Jina embedding and reranker models with frontier-grade accuracy are now available with zero external calls

Elastic announced that Jina AI models are available for on-premises and air-gapped environments through Jina On-Prem. 

Designed for regulated industries, air-gapped environments, or organizations that want full control over data, cost, and performance, Jina On-Prem delivers enterprise-grade data extraction and semantic search with no internet connection or third-party AI services required.

Many organizations need AI systems that don't depend on a live connection to a third-party service. While self-hosted alternatives exist, they come with tradeoffs. Supporting multiple media types and languages typically requires assembling separate models, and licensed platforms cleared for air-gapped deployments are largely constrained to text and images. The most accurate open-source models also carry substantial compute requirements, meaning comprehensive coverage often demands running several large models simultaneously.

Jina On-Prem packages Jina AI's family of models that cover text, images, audio, and video in a single embedding space so they can now run entirely within a customer's own environment, making no calls to the outside once deployed. Data stays on-premises, and teams retain full control over cost, model access, and performance. Small Jina models run on a single 8GB GPU, at a fraction of the cost, while matching the accuracy of far larger models that need many times more GPU memory.
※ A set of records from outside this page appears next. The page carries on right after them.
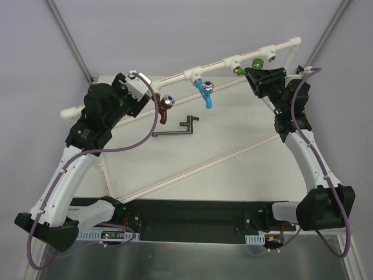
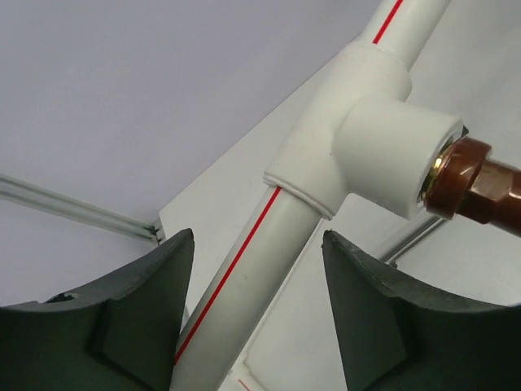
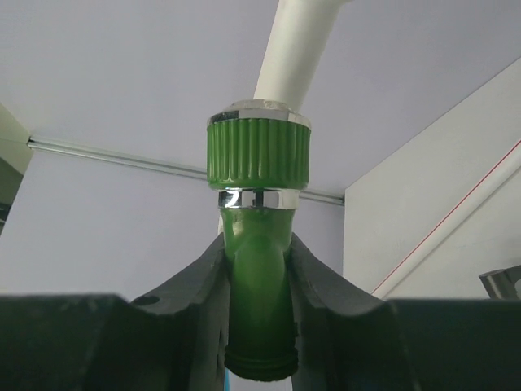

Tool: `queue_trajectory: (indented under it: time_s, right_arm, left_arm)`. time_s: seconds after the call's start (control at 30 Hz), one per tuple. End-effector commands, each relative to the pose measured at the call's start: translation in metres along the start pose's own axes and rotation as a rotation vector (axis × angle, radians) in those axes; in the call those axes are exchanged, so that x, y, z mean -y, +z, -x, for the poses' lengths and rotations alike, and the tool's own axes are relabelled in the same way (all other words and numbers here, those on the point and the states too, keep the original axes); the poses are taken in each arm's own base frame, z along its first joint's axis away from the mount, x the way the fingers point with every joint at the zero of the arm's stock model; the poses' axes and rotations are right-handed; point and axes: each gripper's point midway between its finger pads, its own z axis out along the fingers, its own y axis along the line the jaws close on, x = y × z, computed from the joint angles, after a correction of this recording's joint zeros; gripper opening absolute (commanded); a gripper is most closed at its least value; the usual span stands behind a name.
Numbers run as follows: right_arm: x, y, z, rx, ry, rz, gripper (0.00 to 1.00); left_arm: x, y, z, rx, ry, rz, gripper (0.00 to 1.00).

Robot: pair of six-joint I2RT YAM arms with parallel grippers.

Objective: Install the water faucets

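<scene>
The green faucet (image 3: 259, 301) is clamped between my right gripper's (image 3: 257, 248) fingers, its knob (image 3: 258, 153) pointing up at the white pipe; in the top view it (image 1: 256, 63) sits at the right tee under my right gripper (image 1: 258, 73). The reddish-brown faucet (image 1: 165, 108) hangs from the left tee and the blue faucet (image 1: 205, 91) from the middle tee. My left gripper (image 2: 257, 244) is open and straddles the white pipe (image 2: 244, 285) just below the left tee (image 2: 358, 138), where the brown faucet's threaded end (image 2: 472, 183) sits. In the top view my left gripper (image 1: 141, 83) is at that pipe.
The white pipe frame (image 1: 175, 74) runs diagonally from the left to the back right above the white table. A dark L-shaped metal tool (image 1: 178, 129) lies on the table below the faucets. Thin red-striped rods (image 1: 204, 166) cross the table.
</scene>
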Motion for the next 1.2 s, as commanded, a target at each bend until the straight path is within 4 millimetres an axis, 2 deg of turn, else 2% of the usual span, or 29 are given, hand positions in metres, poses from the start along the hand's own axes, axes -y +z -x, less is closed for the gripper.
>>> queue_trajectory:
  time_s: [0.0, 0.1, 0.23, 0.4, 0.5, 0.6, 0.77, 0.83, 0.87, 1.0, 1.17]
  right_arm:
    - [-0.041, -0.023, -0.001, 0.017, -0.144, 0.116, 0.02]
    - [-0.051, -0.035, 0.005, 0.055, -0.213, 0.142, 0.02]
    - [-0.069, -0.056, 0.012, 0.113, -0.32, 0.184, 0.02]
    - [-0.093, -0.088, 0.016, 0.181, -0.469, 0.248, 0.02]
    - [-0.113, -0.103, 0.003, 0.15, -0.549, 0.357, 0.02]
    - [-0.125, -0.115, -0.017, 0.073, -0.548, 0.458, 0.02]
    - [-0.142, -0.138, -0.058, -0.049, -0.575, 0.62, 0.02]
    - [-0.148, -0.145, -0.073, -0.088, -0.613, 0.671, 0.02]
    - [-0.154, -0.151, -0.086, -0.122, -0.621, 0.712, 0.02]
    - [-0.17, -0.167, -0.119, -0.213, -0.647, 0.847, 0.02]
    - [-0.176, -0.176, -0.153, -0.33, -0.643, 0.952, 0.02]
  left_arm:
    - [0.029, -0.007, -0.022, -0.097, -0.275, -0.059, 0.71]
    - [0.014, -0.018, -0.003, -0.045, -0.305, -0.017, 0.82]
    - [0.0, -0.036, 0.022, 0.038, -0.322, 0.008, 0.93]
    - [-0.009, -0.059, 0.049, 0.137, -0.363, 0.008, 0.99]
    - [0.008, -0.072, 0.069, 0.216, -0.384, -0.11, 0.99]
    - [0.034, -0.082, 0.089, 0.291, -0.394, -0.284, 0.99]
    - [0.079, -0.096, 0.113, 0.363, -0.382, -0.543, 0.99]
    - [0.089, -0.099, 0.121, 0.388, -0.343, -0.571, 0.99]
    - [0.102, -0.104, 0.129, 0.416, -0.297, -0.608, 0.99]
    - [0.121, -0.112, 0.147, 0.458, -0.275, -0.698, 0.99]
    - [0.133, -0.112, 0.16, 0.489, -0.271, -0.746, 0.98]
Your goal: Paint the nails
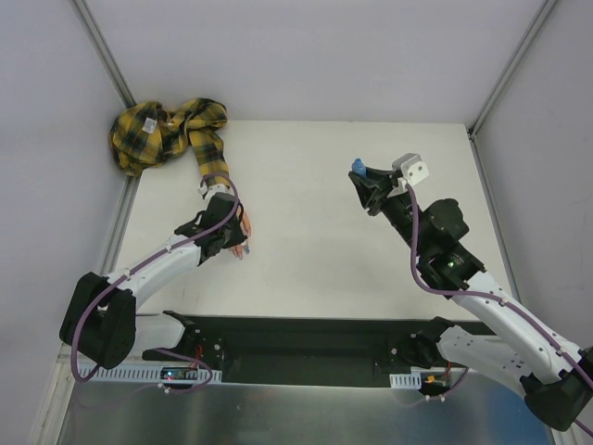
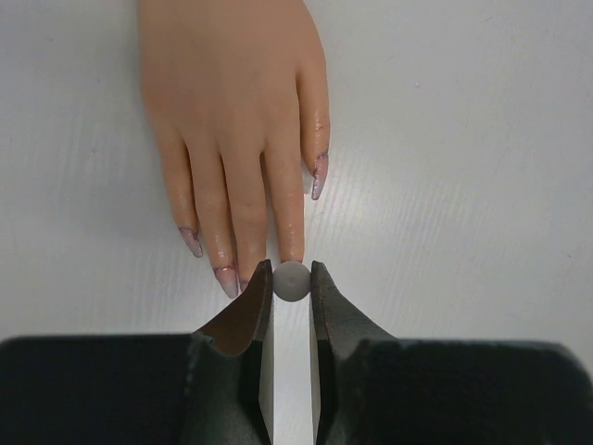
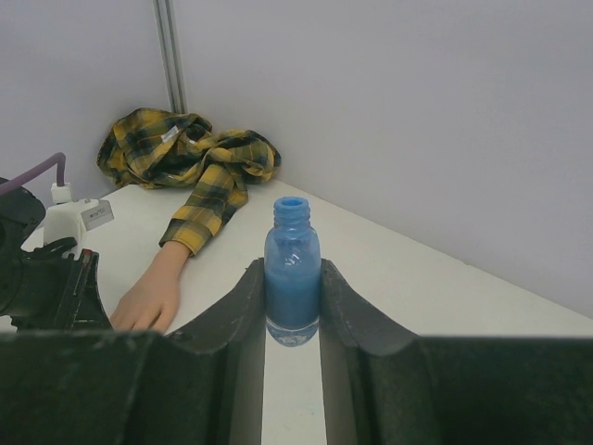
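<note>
The flesh-coloured mannequin hand (image 2: 232, 93) lies flat on the white table, fingers pointing toward my left gripper (image 2: 292, 281). Glossy pinkish-purple nails show on three fingers (image 2: 318, 176) (image 2: 191, 241) (image 2: 227, 280). My left gripper is shut on a small round grey cap (image 2: 292, 278), seen end-on. The cap sits right over one fingertip and hides that nail. From above, the left gripper (image 1: 227, 232) covers most of the hand (image 1: 241, 248). My right gripper (image 3: 293, 287) is shut on a small blue bottle (image 3: 293, 264), which is upright with its neck uncapped. In the top view the bottle (image 1: 356, 167) is at the right.
The yellow-black plaid sleeve (image 1: 167, 130) bunches in the far left corner against the wall. Grey walls and metal corner posts (image 1: 107, 51) close in the table on three sides. My left arm (image 3: 37, 278) is visible at the left of the right wrist view.
</note>
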`<control>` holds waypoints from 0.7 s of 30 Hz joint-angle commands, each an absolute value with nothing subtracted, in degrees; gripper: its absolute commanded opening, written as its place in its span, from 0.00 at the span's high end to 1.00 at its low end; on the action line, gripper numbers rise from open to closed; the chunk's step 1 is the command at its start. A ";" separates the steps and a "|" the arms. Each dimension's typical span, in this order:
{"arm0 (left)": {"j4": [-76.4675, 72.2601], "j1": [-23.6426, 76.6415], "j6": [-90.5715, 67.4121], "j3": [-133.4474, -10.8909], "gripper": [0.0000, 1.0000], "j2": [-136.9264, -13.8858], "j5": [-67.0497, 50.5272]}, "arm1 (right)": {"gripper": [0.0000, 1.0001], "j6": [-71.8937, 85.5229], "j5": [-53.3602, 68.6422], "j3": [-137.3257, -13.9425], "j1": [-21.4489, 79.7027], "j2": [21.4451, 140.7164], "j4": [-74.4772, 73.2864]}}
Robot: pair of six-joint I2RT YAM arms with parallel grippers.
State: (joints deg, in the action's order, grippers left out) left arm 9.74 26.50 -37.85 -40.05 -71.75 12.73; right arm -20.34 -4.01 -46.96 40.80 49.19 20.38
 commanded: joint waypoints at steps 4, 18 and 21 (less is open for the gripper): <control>10.64 25.84 -36.83 -39.99 1.00 -69.34 13.98 | 1.00 -19.51 -3.16 -47.64 40.52 48.69 24.96; 8.96 25.75 -36.91 -43.42 1.00 -72.86 14.41 | 1.00 -19.51 -3.16 -47.46 40.61 48.60 24.96; 8.96 25.75 -36.91 -42.37 1.00 -72.25 14.50 | 1.00 -19.51 -3.16 -47.55 40.60 48.60 24.96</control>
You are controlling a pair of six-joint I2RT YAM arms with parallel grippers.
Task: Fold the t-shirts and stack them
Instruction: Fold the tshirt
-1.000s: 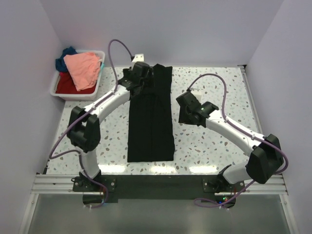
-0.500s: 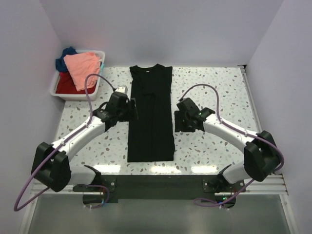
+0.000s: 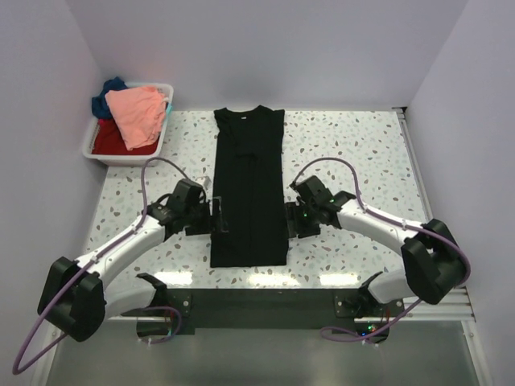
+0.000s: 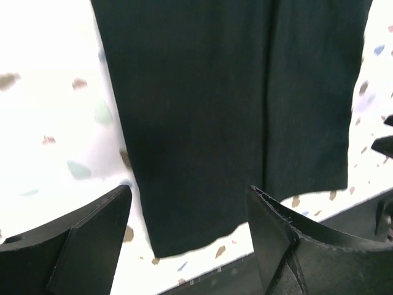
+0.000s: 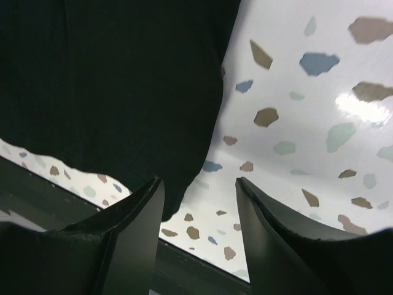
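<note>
**Top external view:** A black t-shirt (image 3: 249, 189), folded into a long narrow strip, lies down the middle of the speckled table (image 3: 354, 153). Its collar is at the far end and its hem is close to the near edge. The left gripper (image 3: 217, 217) sits low at the strip's left edge and the right gripper (image 3: 290, 222) at its right edge, both just above the hem. Bare tabletop lies open on either side of the strip. In the far-left corner, well apart from it, a white bin (image 3: 121, 158) holds a salmon-pink t-shirt (image 3: 137, 112) on top, a red t-shirt (image 3: 109, 138) beneath and a dark blue t-shirt (image 3: 105, 90) at the back.

**Left wrist view:** The left gripper (image 4: 187, 196) has its jaws spread wide and grips nothing. Below them is the black t-shirt (image 4: 233, 104), its left edge running down to a hem corner between the fingers. Bare table (image 4: 49, 123) fills the left side, and the table's near edge crosses the lower right.

**Right wrist view:** The right gripper (image 5: 199, 184) is parted about halfway and also holds nothing. The black t-shirt (image 5: 110, 80) fills the upper left, its edge slanting down to a corner beside one finger. Bare table (image 5: 307, 123) spreads to the right.
</note>
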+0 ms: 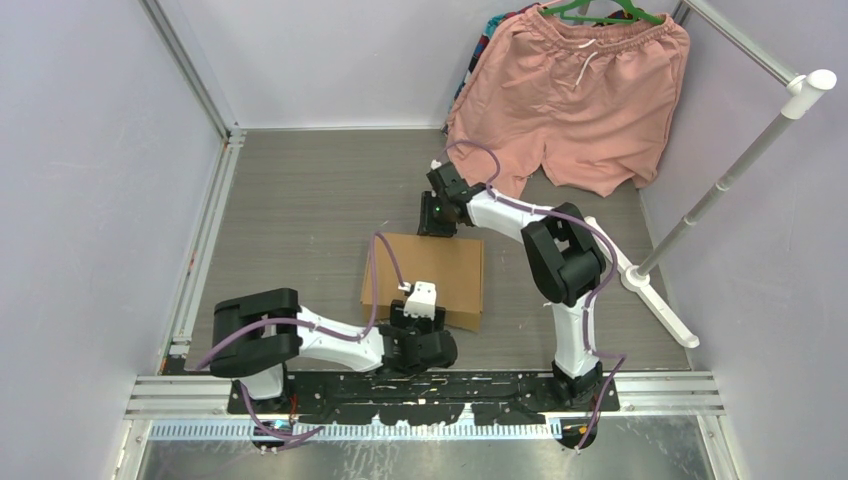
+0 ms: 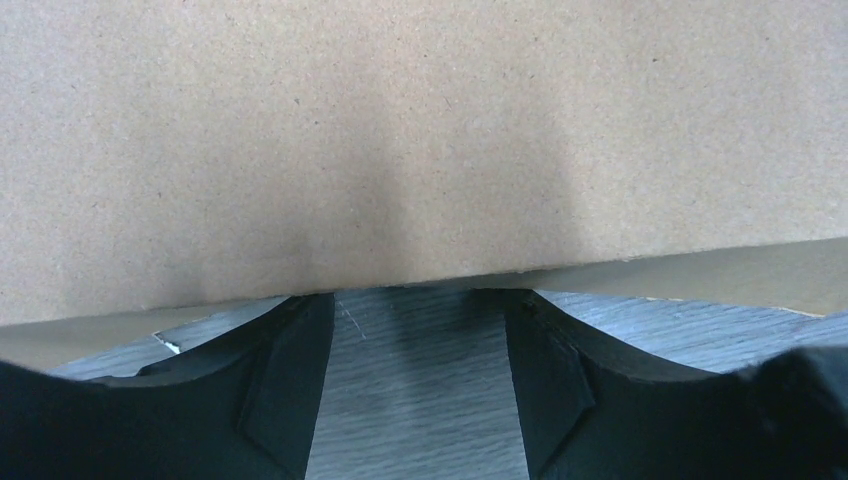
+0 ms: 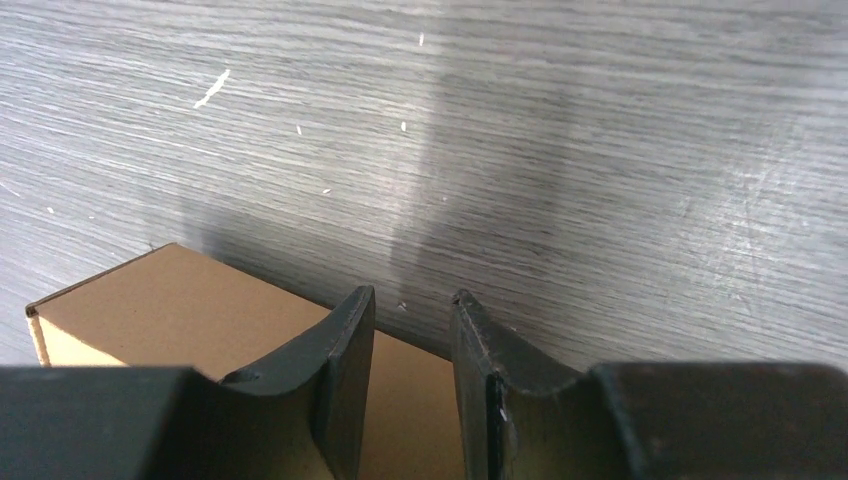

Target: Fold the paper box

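The paper box [image 1: 440, 265] lies in the middle of the table as a closed, flat brown cardboard shape. My left gripper [image 1: 420, 312] is at its near edge. In the left wrist view the box's side wall [image 2: 420, 140] fills the upper frame, and the left gripper [image 2: 420, 300] stands open with only table between its fingers, tips right at the wall's lower edge. My right gripper [image 1: 437, 215] hovers over the box's far edge. In the right wrist view the right gripper [image 3: 412, 300] is narrowly open above the box top [image 3: 180, 300], holding nothing.
Pink shorts [image 1: 575, 95] hang on a hanger at the back right. A white rack pole [image 1: 730, 175] with a foot on the table stands to the right. Metal rails [image 1: 205, 240] run along the table's left side.
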`<state>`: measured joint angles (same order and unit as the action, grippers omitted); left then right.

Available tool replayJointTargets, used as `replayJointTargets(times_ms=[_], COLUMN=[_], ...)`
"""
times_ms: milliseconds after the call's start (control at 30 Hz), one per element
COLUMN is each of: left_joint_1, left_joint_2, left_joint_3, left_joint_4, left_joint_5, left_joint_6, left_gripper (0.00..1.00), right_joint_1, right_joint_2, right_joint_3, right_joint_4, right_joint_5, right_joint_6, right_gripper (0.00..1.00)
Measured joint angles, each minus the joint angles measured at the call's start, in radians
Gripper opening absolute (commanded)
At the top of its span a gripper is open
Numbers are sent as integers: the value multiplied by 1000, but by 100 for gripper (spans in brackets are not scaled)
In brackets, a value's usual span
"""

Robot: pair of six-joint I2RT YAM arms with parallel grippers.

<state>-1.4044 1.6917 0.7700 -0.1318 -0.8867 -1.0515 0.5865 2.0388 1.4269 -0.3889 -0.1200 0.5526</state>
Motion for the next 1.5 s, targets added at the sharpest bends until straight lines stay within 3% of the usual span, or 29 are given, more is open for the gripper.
replayJointTargets(times_ms=[133,367,700,1067,1333,1500], left_joint_1=[2,31,30,24,121,148], left_joint_2=[4,25,-7,-76,-91,-52], left_joint_3=[-17,91,108,40,32,57], left_joint_4=[55,-95,-165,-113,-76,-54], left_joint_5=[-14,105,230,282,360,336], left_joint_6=[37,16,12,38,129,180], left_gripper=[63,67,67,66,64,65], right_joint_1=[-2,-6,-27,-28,-51,-65], right_joint_2=[-12,-12,-7,8,6,5], right_joint_3=[6,23,13,3,-8,-14], right_joint_4=[5,-28,-91,-104,-49,-10], right_joint_5=[0,1,-32,-83,-67,-41], right_joint_6=[-10,-33,-40,-40,-37,-27], right_gripper=[39,40,42,41,41,41])
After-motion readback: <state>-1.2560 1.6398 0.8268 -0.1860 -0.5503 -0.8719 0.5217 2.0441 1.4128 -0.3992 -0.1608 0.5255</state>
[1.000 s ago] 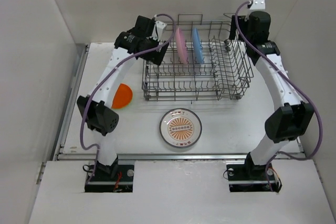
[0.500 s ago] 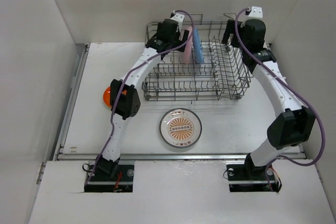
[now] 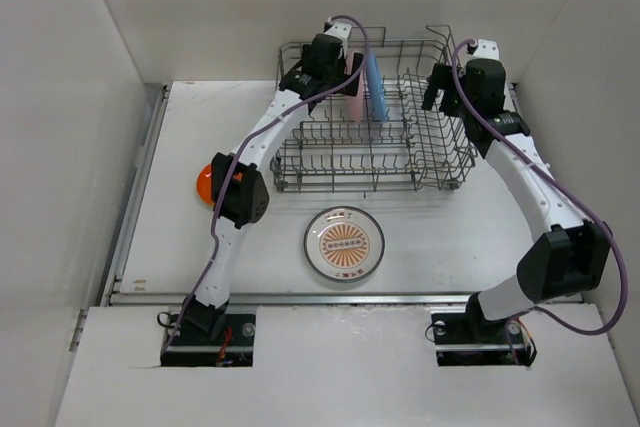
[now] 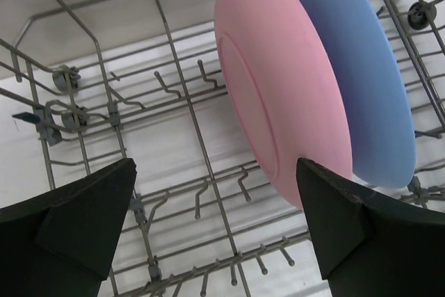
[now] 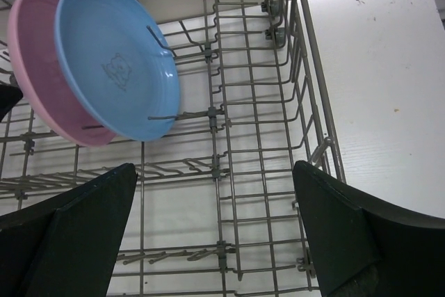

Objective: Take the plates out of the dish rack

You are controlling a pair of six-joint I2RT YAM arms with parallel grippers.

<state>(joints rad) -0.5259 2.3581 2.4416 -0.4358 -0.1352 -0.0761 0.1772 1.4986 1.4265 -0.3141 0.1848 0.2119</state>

"Historically, teams running search and retrieval in regulated or disconnected environments have had to choose between capability and control," said Ajay Nair, general manager, Elasticsearch and Platform, Elastic. "The ability to run Jina models fully on-premises removes that compromise by giving them Jina AI’s high-performance reader, embedding and reranking models directly in their own environments, allowing them to build AI applications without depending on external AI services.”

Jina On-Prem installs with a single command and makes no outbound network calls once deployed: no license server, no telemetry or logging endpoint, and no connection to a model registry. The suite includes all 28 Jina AI models, including the jina-embeddings-v5-omni multimodal embedding model and jina-reranker-v3, and supports both CPU and GPU hardware with automatic GPU detection. Applications can reach it through standard API schemas so existing integrations work without rewriting code.

Jina On-Prem also serves as a drop-in replacement for models served through Elastic Inference Service (EIS), so air-gapped Elastic deployments can integrate it directly without changing how applications call their embedding and reranking models.

Jina On-Prem is available now for download via GitHub through an access token. Installation instructions are available on the Jina On-Prem Quick Start page, with a separate bundling guide for teams composing their own Docker container. To license Jina On-Prem, please contact Elastic Sales.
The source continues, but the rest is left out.